> **Exercise**
As the answer, give a copy of each line below that includes the word "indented".
((
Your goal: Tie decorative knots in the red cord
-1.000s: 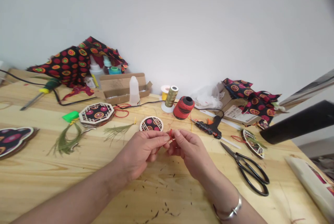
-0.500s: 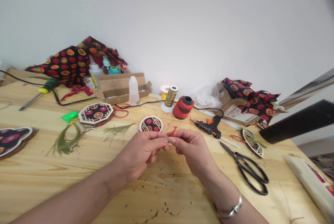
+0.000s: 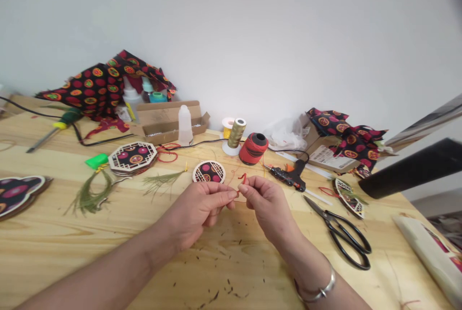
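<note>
A short length of red cord is pinched between my two hands over the middle of the table. My left hand holds one part between thumb and forefinger. My right hand grips it close by, and a bent end sticks up above the fingertips. Just beyond my left hand lies a round wooden-framed ornament with dark patterned fabric in it. Behind my right hand stands a spool of red cord. A thin red strand trails on the wood near the fingers.
Black-handled scissors and a glue gun lie to the right. Left are an octagonal ornament, green tassel threads and a screwdriver. Behind stand a gold thread spool, a plastic bottle and a cardboard box.
My right hand has moved slightly right and up, so the fingertips are a little apart. The cord's upper end has shifted right with it. My left hand stays nearly in place.
</note>
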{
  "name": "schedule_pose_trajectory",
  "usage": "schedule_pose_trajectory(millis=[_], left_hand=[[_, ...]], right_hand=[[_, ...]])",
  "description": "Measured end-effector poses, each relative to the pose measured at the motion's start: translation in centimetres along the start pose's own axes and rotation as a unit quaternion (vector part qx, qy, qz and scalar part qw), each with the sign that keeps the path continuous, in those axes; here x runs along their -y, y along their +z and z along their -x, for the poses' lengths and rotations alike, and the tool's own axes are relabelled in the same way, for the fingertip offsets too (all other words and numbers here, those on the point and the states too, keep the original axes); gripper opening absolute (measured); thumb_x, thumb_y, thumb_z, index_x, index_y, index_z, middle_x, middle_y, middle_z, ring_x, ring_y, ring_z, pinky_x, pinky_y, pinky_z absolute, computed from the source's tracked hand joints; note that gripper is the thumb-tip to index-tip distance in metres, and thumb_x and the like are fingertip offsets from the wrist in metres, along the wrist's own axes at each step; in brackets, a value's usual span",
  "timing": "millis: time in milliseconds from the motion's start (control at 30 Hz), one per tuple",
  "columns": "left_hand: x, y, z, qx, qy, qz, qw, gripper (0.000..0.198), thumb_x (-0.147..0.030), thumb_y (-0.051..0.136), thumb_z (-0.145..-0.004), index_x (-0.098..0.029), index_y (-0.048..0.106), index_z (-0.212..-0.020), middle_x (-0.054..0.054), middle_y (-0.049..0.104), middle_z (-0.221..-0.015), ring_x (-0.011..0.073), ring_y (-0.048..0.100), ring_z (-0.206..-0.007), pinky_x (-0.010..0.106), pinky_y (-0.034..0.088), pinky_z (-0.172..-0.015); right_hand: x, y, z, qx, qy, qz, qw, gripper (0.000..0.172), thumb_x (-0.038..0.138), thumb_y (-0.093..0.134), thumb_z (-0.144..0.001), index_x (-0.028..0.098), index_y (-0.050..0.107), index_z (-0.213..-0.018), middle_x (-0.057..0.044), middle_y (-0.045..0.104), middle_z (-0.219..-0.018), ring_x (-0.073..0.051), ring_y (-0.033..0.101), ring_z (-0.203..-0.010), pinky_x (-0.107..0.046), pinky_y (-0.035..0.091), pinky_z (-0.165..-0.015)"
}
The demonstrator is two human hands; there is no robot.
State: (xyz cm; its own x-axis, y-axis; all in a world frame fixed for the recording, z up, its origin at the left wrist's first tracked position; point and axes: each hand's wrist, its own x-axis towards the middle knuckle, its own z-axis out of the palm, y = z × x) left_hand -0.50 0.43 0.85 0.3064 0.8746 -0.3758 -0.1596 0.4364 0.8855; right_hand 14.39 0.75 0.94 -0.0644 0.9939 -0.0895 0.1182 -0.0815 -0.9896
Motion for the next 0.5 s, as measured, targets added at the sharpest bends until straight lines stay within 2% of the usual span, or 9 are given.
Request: schedule_pose_trajectory(millis=[167, 333, 500], left_hand=[[-0.11, 0.08, 0.00, -0.008, 0.014, -0.037, 0.999, 0.019, -0.033, 0.065, -0.070, -0.014, 0.067, -0.072, 0.001, 0.062, -0.067, 0.0016, 0.025, -0.038, 0.021, 0.011, -0.038], [-0.04, 0.07, 0.08, -0.034, 0.049, -0.084, 0.995, 0.023, -0.038, 0.062, -0.072, -0.015, 0.068, -0.077, 0.003, 0.063, -0.074, 0.0029, 0.025, -0.041, 0.021, 0.013, -0.039], [-0.09, 0.00, 0.16, -0.045, 0.081, -0.073, 0.993, 0.020, -0.036, 0.063, -0.072, -0.018, 0.069, -0.076, 0.001, 0.061, -0.077, 0.0046, 0.030, -0.046, 0.019, 0.020, -0.041]], right_hand=[[0.07, -0.19, -0.09, -0.015, -0.019, 0.048, 0.999, 0.018, 0.028, 0.057, -0.074, 0.017, 0.052, -0.061, 0.006, 0.041, -0.052, -0.009, 0.034, -0.049, -0.022, 0.029, -0.049], [-0.04, -0.24, -0.08, -0.030, -0.046, 0.085, 0.995, 0.018, 0.027, 0.055, -0.076, 0.018, 0.052, -0.061, 0.004, 0.045, -0.055, -0.010, 0.037, -0.052, -0.023, 0.031, -0.051], [0.01, -0.34, 0.00, -0.056, -0.092, 0.141, 0.984, 0.016, 0.021, 0.053, -0.077, 0.018, 0.054, -0.061, 0.002, 0.051, -0.057, -0.012, 0.043, -0.055, -0.024, 0.034, -0.055]])
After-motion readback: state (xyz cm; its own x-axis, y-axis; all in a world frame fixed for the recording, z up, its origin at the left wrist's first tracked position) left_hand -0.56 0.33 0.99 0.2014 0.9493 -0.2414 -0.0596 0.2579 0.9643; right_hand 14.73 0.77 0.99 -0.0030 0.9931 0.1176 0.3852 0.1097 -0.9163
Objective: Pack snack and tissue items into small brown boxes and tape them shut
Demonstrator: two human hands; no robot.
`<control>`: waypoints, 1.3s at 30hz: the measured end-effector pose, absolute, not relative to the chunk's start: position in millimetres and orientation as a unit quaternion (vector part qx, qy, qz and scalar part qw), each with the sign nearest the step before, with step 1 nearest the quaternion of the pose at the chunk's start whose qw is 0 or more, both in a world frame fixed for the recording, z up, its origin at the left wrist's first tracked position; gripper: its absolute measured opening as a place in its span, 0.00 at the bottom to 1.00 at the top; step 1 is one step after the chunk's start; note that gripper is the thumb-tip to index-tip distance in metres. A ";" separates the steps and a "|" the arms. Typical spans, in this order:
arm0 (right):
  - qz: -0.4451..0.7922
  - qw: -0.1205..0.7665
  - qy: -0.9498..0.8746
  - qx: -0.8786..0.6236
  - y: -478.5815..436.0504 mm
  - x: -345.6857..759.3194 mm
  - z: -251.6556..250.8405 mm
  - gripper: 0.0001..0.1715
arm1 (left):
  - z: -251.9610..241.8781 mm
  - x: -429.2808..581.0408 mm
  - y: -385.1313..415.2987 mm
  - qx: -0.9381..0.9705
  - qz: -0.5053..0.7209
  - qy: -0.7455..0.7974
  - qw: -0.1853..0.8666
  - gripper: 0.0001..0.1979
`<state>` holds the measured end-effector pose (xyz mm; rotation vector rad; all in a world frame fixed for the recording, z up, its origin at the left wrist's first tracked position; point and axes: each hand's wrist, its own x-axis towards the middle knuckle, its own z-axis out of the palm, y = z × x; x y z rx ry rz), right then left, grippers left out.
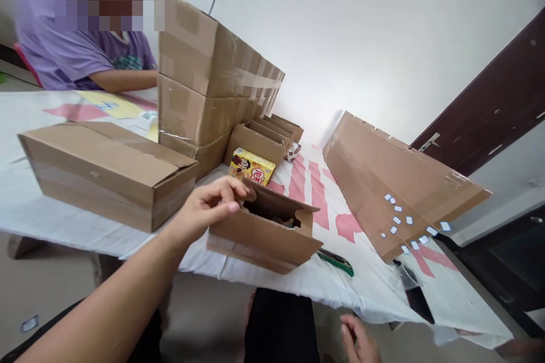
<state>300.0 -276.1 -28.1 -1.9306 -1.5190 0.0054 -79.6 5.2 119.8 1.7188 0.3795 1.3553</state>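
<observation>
My left hand (215, 204) is at the left end of an open cardboard box (264, 241), its fingers curled over the box's upper edge. The box stands at the table's front edge with flaps raised; what lies inside is mostly in shadow. My right hand (361, 341) is low beside the table's front edge, empty, its fingers loosely bent and apart. To the right of the box lies a green utility knife (336, 261). Just behind the box is a yellow printed snack box (252, 167).
A closed carton (93, 150) lies on the left, beside stacked taped cartons (187, 68). More open boxes (272, 130) line up behind. A cardboard sheet (395, 181) bearing small stickers leans at right, near a clear plastic cup (406, 277). Another person (76, 39) sits across the table.
</observation>
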 end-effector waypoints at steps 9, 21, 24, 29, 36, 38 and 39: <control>-0.052 0.405 -0.728 -0.551 -185.7 260.9 165.8 0.17 | 153.2 -67.1 -47.6 0.920 0.269 0.148 0.244 0.19; 0.101 -0.077 -0.873 -0.471 -112.4 184.2 239.4 0.38 | 149.8 -59.9 -67.7 0.940 0.303 0.116 0.104 0.10; 0.008 -0.108 -0.854 -0.508 -119.8 192.0 240.6 0.34 | 149.9 -62.1 -64.7 0.933 0.325 0.135 0.072 0.15; -0.015 -0.163 -0.831 -0.532 -140.4 190.8 241.9 0.40 | 154.7 -72.8 -62.1 0.910 0.379 0.162 0.053 0.12; 0.069 -0.203 -0.850 -0.482 -160.5 162.6 240.5 0.35 | 155.3 -81.5 -79.2 0.922 0.358 0.143 0.028 0.11; 0.070 -0.180 -0.843 -0.502 -156.2 156.3 241.6 0.27 | 151.0 -75.5 -85.0 0.920 0.370 0.129 -0.001 0.10; 0.057 -0.173 -0.834 -0.521 -152.4 154.1 240.9 0.23 | 148.7 -71.7 -87.5 0.919 0.375 0.121 -0.013 0.10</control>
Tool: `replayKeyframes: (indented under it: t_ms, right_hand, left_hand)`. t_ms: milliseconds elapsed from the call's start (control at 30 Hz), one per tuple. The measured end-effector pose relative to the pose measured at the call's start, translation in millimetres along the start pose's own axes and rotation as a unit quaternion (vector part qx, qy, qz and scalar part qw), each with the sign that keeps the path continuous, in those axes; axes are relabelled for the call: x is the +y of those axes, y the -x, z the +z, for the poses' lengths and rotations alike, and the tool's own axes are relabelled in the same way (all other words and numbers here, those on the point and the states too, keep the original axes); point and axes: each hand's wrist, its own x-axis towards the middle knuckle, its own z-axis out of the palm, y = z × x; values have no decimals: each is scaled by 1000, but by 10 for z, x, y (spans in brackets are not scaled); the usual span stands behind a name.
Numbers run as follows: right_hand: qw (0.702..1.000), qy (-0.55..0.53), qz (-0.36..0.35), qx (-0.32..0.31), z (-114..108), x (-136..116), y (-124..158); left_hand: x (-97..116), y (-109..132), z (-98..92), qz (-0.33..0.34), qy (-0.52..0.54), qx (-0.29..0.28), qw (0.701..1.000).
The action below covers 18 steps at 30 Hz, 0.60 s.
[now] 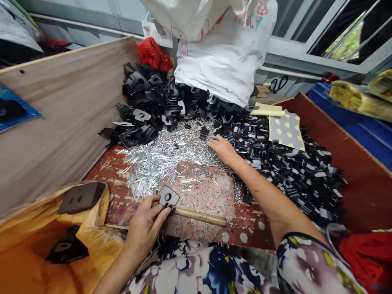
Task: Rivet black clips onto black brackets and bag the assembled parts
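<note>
My left hand (147, 222) is closed on a flat grey-and-black plastic part (173, 197) with a round hole, at the near edge of a worn stone slab. Just right of these fingers lies a wooden handle (200, 216), probably a hammer's; its head is not visible. My right hand (226, 151) reaches out over a heap of tiny metal pieces (196, 134), fingers extended and apart from one another. Whether its fingertips touch a piece is too small to tell. Thin metal pins (150, 161) lie heaped between the hands and to the left.
Large black plastic parts (143, 90) pile up at the back left, small black clips (281, 167) at the right. A white sack (217, 61) stands behind. Wooden boards (67, 110) wall the bench's sides. A yellow bag (27, 245) lies open at the near left.
</note>
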Motion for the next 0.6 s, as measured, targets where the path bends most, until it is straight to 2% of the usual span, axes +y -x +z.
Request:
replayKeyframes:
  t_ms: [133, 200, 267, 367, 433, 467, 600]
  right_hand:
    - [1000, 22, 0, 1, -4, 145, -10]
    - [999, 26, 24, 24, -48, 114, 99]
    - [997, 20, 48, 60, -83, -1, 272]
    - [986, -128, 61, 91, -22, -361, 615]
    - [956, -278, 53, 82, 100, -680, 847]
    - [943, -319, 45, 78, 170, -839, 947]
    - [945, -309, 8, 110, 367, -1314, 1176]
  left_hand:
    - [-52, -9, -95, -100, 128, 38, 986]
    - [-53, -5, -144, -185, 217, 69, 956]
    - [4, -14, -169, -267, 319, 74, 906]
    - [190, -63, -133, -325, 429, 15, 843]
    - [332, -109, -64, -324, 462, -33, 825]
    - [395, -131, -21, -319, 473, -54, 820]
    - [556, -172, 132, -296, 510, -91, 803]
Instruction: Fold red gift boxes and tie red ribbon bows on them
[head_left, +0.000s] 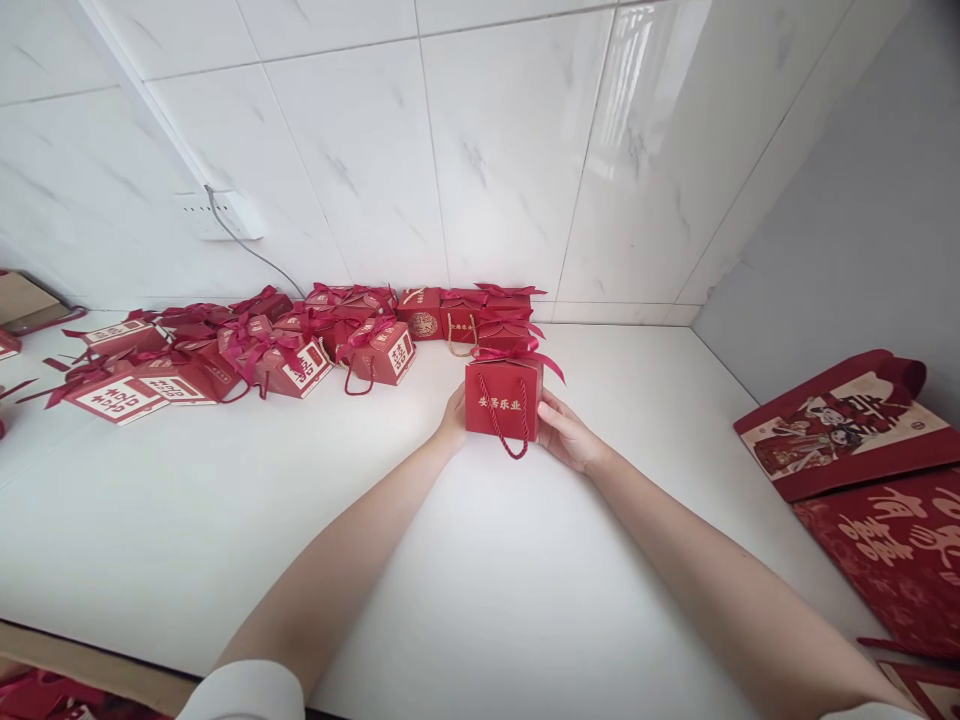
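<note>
A red gift box point(503, 402) with gold characters, a twisted red rope handle and a ribbon bow on top stands upright between both hands. My left hand point(454, 415) holds its left side, the fingers partly hidden behind it. On the right side, my right hand point(564, 430) presses its fingers against the box. Just behind it is another red box point(504, 330) with a bow, partly covered by the held one. A row of similar boxes point(459, 320) runs along the wall.
Many ribboned red boxes point(180, 375) crowd the left rear of the white table point(300, 520). Red printed bags point(847, 425) lie at the right. A wall socket point(219, 216) with a grey cable is at the back left. A cardboard box edge point(105, 668) shows at lower left.
</note>
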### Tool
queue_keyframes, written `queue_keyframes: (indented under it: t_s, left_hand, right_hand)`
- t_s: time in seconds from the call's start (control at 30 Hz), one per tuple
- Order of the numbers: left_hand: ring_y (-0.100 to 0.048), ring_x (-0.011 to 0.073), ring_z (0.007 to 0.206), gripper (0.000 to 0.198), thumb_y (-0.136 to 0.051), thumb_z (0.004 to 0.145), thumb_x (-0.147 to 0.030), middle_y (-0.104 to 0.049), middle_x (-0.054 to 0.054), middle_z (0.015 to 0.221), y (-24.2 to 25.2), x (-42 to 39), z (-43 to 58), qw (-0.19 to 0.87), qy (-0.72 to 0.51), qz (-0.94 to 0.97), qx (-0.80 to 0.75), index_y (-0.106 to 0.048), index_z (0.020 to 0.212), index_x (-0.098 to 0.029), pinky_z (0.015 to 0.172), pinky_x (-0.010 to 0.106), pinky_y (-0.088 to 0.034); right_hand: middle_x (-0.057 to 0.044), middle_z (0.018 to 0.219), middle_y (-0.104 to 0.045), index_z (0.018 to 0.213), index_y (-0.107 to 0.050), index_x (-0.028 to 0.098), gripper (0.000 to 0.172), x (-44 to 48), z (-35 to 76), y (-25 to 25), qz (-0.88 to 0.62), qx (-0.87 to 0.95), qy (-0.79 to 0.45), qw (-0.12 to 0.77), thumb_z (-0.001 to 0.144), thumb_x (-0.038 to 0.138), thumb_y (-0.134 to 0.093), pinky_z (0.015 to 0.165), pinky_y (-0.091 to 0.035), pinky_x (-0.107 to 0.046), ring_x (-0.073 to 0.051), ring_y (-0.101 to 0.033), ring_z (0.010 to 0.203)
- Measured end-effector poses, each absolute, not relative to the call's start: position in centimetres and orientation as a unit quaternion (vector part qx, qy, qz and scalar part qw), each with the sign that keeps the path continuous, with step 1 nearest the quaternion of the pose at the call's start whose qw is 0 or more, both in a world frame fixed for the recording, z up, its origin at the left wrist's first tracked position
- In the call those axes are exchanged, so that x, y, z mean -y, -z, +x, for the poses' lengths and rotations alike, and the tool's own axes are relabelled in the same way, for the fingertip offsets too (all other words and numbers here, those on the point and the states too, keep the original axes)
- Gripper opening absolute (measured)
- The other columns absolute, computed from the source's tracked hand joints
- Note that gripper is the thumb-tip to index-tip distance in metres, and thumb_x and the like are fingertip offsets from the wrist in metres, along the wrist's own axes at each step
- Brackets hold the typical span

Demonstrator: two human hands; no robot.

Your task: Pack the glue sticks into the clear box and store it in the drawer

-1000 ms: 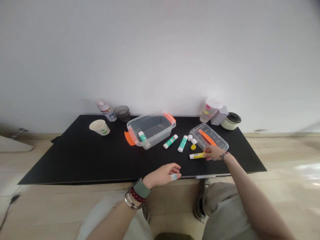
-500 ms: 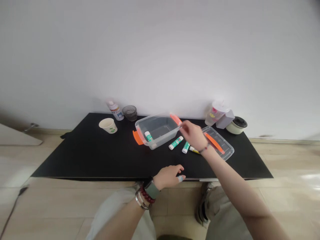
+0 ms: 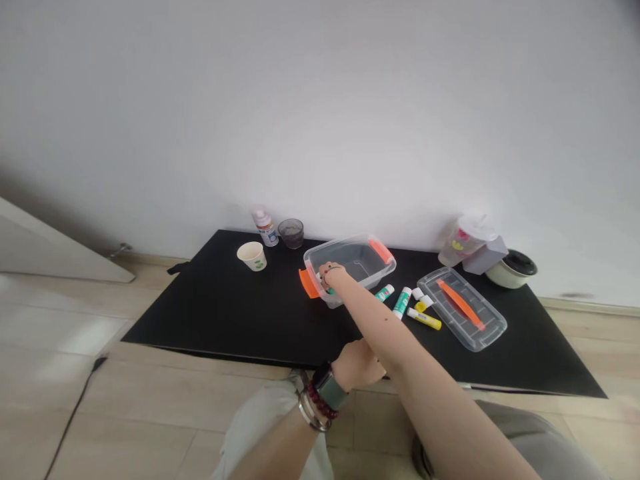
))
> **Result of the exercise**
Tool: `replayKeyframes: (indented under it: t_ms, right_hand, left_hand)`. t_ms: milliseconds elapsed from the call's start (control at 30 Hz), one per tuple. The measured end-effector pose relative to the pose measured at the call's start, translation in millimetres along the start pose's own axes and rotation as a unit quaternion (vector part qx, qy, qz and scalar part qw), each with the sign that keeps the path continuous, in those axes; axes are relabelled for the call: x is the +y of those axes, y the -x, z the +z, for the poses' lengths and rotations alike, and the tool's own axes are relabelled in the same way (all other words and numbers here, those on the point and the states too, keep the original axes); point and axes: each hand's wrist, its own x-axis towards the middle knuckle, its own z-axis out of the palm, y = z × x; values have no decimals: each is scaled by 1000, but by 10 for z, x, y (spans in brackets are not scaled); the usual span stands behind a name.
queue_keyframes, written `queue_keyframes: (indented under it: t_s, left_hand, right_hand)`

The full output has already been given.